Regulation of electricity utilities – transmission

Authorisations to construct and operate transmission networks

What authorisations are required to construct and operate transmission networks?

Owning and operating transmission assets requires a licence from the Central Electricity Regulatory Commission (CERC) for interstate transmission facilities and the relevant state electricity regulatory commissions (SERCs) for intra-state transmission facilities. The Electricity Act 2003 (the Electricity Act) allows the appropriate electricity regulatory commission to specify any general or specific conditions that a licensee must comply with. The appropriate electricity regulatory commission may, on the recommendation of the government and in the public interest, even permit any local authority, cooperative society, government institution, etc to transmit (and distribute) electricity, subject to certain terms and conditions, without a licence.

Transmission licensees also require right of way from landowners for construction of transmission lines, approvals under the Electricity Act for installation of overhead lines and installation of transmission towers, apart from other applicable clearances such as those from the Environment Ministry. Alternatively, the Electricity Act also enables a transmission licensee to place and maintain a transmission line on any immovable property, upon being authorised by the government. The government authorisation entitles the transmission licensee to enter any privately owned or occupied land without the notice or consent of the owner or occupier to carry out the works required for setting up the transmission project. The central government on 16 July 2020 issued ‘Guidelines for Payment of Compensation concerning Right of Way for Transmission Lines in Urban Areas’. The guidelines provide for compensation to landowners for obtaining the right of way for the construction of transmission lines of a voltage of 66 kilovolts and above. The guidelines state that compensation of an amount equal to 85 per cent of the market value of the land should be paid to landowners for the land required for the construction of the tower base area. Further, these guidelines also state that compensation of up to 15 per cent of the land value should be paid to landowners for the diminution in the width of a right of way corridor owing to the construction of transmission lines. In addition to the above, the licensee also needs to comply with regulations issued by the Central Electricity Authority and CERC concerning grid and technical standards upon grant of the transmission licence.
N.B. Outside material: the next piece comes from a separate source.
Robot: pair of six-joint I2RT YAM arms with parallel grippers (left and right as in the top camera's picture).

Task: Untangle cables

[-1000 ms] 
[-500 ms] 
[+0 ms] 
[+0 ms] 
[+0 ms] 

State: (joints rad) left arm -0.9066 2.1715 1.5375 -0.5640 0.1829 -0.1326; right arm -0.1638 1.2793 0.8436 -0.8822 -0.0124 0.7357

Eligibility to obtain transmission services

Who is eligible to obtain transmission services and what requirements must be met to obtain access?

The open-access regulations issued by the relevant electricity regulatory commissions permit usage of transmission lines by any generating company, distribution licensee, any consumer with a requirement of over 1 megawatt of electricity and electricity traders, provided they comply with the requirements of obtaining connectivity and open access to the transmission system. The regulations also cast an obligation on the transmission licensees to provide non-discriminatory access to their transmission lines upon application for such access. The applicant is required to pay transmission charges and other charges as applicable, which may include a cross-subsidy surcharge, wheeling charges and open-access charges.

Government transmission policy

Are there any government measures to encourage or otherwise require the expansion of the transmission grid?

The government is looking to increase private participation to strengthen transmission networks and has introduced a string of measures such as the introduction of electronic competitive bidding for transmission projects and a viability gap funding model on a public-private partnership (PPP) structure for setting up intra-state transmission networks. The interstate transmission system is mainly owned and operated by Power Grid Corporation of India Ltd (PGCIL), a state-owned company, which has become the first public sector company in the country to launch its infrastructure investment trust. PGCIL is monetising transmission assets such as high voltage transmission lines and substations to utilise the funds for new and under-construction projects. The intra-state transmission system is owned and maintained by state transmission utilities. The government is increasingly preferring the PPP structure for setting up the interstate and intra-state transmission networks.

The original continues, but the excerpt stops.